恋人と過ごした時間が数週間しかなかった大叔母にとっては、月や夕焼けに恋人の安否を慮っている時間のほうが遥かに長かっただろう。生きて帰れるかすら怪しい人を、胸を痛めながら待ち続けたその時間は、決して楽しみなものではなかったはずだ。
納棺が終わり、告別も済み、火葬場で骨揚げを待つ間も、わたしは、大叔母が胸に秘めた恋のことを考え続けた。
よく冷えた会葬者控え室の窓からは、夏の日差しに透ける葉が重なりあってチラチラ光っている。油蝉の力強い鳴き声が途切れながら聞こえていた。よくある夏の午後だ。

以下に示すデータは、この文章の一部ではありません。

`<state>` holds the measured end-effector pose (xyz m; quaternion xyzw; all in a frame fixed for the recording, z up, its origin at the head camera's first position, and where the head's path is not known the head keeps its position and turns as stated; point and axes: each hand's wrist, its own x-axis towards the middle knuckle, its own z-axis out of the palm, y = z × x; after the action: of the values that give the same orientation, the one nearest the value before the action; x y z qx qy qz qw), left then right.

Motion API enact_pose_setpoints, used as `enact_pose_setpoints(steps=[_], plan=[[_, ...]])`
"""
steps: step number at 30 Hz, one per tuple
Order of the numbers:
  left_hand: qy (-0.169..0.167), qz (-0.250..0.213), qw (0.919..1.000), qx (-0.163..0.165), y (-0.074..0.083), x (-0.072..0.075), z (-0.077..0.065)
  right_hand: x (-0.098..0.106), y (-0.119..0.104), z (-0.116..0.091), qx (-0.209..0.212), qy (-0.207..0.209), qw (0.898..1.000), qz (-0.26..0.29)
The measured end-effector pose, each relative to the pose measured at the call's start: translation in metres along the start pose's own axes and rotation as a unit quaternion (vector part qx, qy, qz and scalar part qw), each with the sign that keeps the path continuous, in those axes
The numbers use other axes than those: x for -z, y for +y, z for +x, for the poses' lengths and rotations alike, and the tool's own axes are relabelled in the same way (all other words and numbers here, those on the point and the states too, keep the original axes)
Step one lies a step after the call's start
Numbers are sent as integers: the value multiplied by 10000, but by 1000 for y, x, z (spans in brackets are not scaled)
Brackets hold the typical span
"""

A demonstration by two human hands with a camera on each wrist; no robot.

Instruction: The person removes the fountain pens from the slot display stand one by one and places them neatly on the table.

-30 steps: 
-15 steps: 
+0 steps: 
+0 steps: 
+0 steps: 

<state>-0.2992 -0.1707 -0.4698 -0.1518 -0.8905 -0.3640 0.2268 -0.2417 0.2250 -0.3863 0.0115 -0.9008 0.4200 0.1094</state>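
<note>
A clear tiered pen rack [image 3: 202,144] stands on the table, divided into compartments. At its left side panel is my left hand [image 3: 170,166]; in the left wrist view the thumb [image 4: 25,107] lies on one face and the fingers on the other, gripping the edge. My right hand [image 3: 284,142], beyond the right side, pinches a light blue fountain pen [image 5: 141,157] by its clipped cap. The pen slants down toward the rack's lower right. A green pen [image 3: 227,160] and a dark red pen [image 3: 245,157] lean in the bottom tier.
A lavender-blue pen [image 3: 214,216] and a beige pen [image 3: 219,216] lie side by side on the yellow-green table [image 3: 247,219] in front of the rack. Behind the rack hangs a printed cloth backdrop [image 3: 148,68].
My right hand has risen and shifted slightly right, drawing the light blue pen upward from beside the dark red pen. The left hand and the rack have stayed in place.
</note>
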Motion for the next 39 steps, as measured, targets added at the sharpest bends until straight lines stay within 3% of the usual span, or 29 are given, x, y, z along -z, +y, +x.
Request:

何十年前かのこんな夏の日に、大叔母は終戦の放送を聞いたのだろう。
そこから、いったいどんな思いで、待てども待てども帰ってこない婚約者を、たった一人で、ずっと探し求めていたのだろうかと、考えるだけで切なくなってくる。
大叔母が独身を貫いたのも、その婚約者を思っていたからに他ならない。
なんて一途で、なんて美しいのだろう。正真正銘の純愛だ。
わたしは、地味な大叔母の服装や、厳しい中にもどこか寂しげな笑顔を思い出した。大叔母は、一人ぼっちでも、彼への愛を胸にしっかりと生きていたのだ。自立した強い女だった大叔母は、もしかしたら婚約者のためにそうあったのかもしれない。
だとしたら、有終の美ではないか。
考えれば考える程、大叔母の婚約者への愛情を感じずにはいられなかった。
ああ、もし本当に、あの世というものがあるのなら、今頃、二人は会えたのだろうか。そうであって欲しい。
どうか、二人が再会できますように・・!
二人の事情を唯一知っているわたしは、二人のために強く祈らずにはいられなかった。